America’s rule of law is not an exact science. And it makes no promises to heal.
The acquittal of George Zimmerman on second-degree murder charges over the weekend may have been appropriate within the narrow confines of Florida law. But the verdict left an open wound.
It did nothing to affirm the value of the life of 17-year-old Trayvon Martin, or the right of a young person of color to move through society without engendering suspicion or malice.
That unfinished work is now the task of all Americans of good will.
The six jurors in Sanford, Fla., had a tough job. In an era where seemingly every action is recorded on a camera somewhere, they had no footage or video or consistent eyewitness accounts to tell them exactly what happened on February 26, 2012, when Zimmerman fatally shot the unarmed Martin.
They saw and heard all the evidence. They were not convinced. Do not blame them.

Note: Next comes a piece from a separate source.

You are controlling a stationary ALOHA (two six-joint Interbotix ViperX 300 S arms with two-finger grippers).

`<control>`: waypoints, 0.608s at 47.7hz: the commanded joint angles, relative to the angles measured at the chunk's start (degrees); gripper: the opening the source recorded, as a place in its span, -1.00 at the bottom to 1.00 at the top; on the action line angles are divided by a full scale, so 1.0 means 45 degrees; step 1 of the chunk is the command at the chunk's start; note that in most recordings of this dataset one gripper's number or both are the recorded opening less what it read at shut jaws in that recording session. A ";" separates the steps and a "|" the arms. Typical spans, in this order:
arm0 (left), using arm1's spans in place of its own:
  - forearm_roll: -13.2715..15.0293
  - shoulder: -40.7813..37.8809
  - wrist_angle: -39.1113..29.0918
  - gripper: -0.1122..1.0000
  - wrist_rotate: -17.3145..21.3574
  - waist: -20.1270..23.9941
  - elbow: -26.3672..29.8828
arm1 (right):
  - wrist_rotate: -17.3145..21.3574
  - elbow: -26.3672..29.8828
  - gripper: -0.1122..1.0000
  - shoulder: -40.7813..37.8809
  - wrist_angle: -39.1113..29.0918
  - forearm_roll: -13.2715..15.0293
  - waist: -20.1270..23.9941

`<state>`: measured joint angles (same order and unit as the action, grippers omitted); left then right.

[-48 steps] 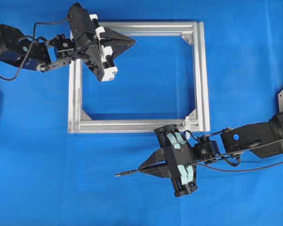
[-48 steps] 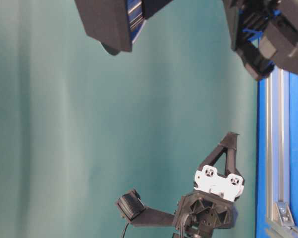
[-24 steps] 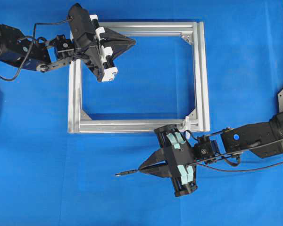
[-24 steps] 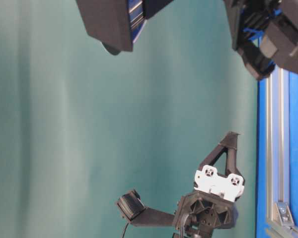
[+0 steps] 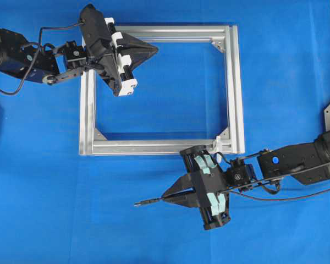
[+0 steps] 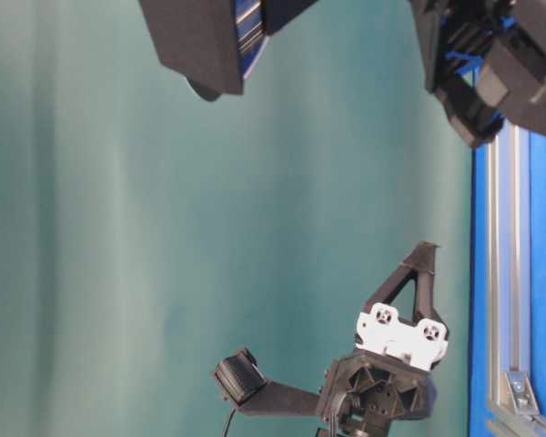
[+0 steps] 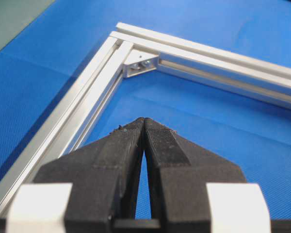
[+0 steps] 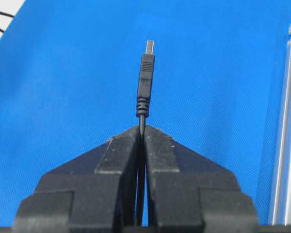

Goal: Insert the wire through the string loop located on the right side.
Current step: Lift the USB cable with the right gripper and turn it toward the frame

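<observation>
Blue mat (image 5: 154,236) around wire (image 5: 146,202)

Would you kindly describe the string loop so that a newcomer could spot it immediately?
Start at the silver frame on the blue mat and go to its lower right corner in the overhead view. The string loop is the tiny white tab there, just above the right gripper. Unlike the silver triangular corner brackets, it is white and soft.
</observation>
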<state>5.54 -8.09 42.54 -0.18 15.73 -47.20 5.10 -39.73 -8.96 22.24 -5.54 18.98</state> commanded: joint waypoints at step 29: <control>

Indeed, one cannot know the frustration of the jurors. A verdict of not guilty, is certainly not the same as proclaiming Zimmerman innocent. Jurors might have longed for a third option available in Scottish courts, “not proven.” Jurors might well have concluded the prosecution did not make its case against the armed, self-anointed “peacekeeper.”
Zimmerman, a 29-year-old neighborhood watch volunteer, claimed self defense, and that is the version the jury ultimately accepted.
But Zimmerman didn’t need to follow Martin that rainy night. A police dispatcher told him it was unwise. If nothing else, this case should stand as a cautionary tale for citizens who would place paranoia over good judgment.
To many Americans, Martin’s death was the terrible end result of the racial profiling that remains rampant in our nation. Only Zimmerman knows whether he zeroed in on Martin because of skin color. But racial profiling is real, and many, including many black Americans, can hardly be faulted for suspecting it as being at the root of Zimmerman’s actions.
Clearly, we still have much work to do on race relations.
Comments by Zimmerman’s lawyer, Mark O’Mara, after the verdict are not helpful. Had his client been black, O’Mara said, “he never would have been charged with a crime.”
In fact, any look at criminal justice data tells us that a black man is as likely or more so to face criminal charges as a white person or someone of a different ethnicity. (Zimmerman’s father is white and his mother is Latina.) O’Mara’s remarks were foolish and inflammatory.
It also doesn’t help that states such as Florida have encouraged vigilantism with “stand your ground” laws, which give armed citizens permission to fire weapons rather than retreating if they feel threatened. These laws support deadly force not as a last resort, but essentially at the shooter’s discretion. They are unnecessary and dangerous and states that have them on the books should repeal them.
It is necessary to remember that Trayvon Martin was one of thousands of Americans who die senselessly every year from gunshot wounds.
Trayvon Martin was cheated of his passage into adulthood. He died violently, but violence should not be his legacy. The best way to honor the young man is to engage in a dialogue of reconciliation and violence prevention.
Editorial by The Kansas City (Mo.) Star. Information from The Seattle Times was included in this version.